The code you supplied produces the following output for my 3 test files:
D,5,5; 2
B,2,1; 4
NEW:A,1,1; 2
We have simplified your requirement (1.) to "only look at the first 2 files" (ie with a LOOK value of 2) and this will change the output to:
NEW:D,5,5; 1
B,2,1; 3
NEW:A,1,1; 2
Requirement (2.) that NEW should check all available files (i.e. ciscostats_08032012 is checked as well) will produce:
B,2,1; 3
NEW:A,1,1; 2
This is because "D,5,5" is in ciscostats_08032012, so it's not new.
This output matches the output of the script I supplied in post #16, you have said that #16 is wrong but I still can't see what it's doing that you dont like.

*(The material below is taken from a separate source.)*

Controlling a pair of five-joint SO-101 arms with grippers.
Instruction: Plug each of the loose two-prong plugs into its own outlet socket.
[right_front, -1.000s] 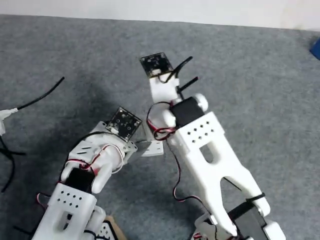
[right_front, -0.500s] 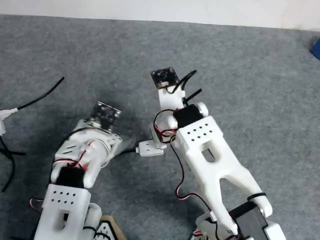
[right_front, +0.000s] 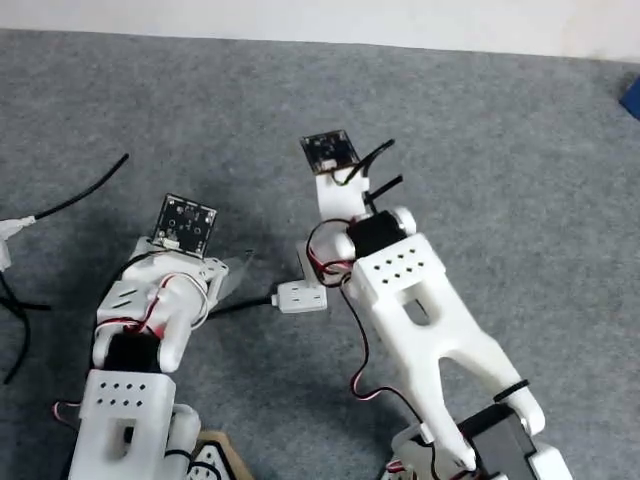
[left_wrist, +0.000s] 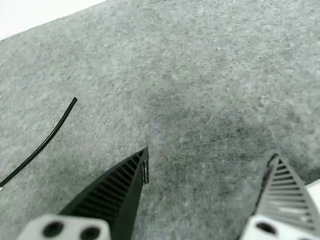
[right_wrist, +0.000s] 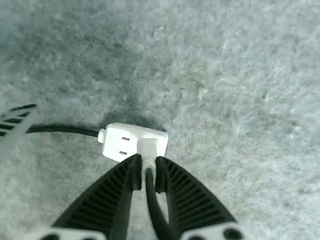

---------- Post updated at 11:50 AM ---------- Previous update was at 09:27 AM ----------
Looking back over this thread, I suspect you are reading the code I have supplied, and determining it's not doing what you want. Rather than trying it out with actual data, so it's probably time for me to explain what it does:
$files is populated with a list of data files with the most recent first eg:
ciscostats_02012012
ciscostats_01012012
ciscostats_31122011
a[] contains a count of how many times each ID appears in the first (most recent) file.
b[] contains a count of how many times an ID from a[] appears in files 2 thru LOOK
c[] contains a count of how many times an ID from a[] appears in any other file
At the end we print any ID that appears in both a[] and b[], and has a[]+b[] count >= MATCH
otherwise, a "NEW" record is output if value appears in a[] and not in c[]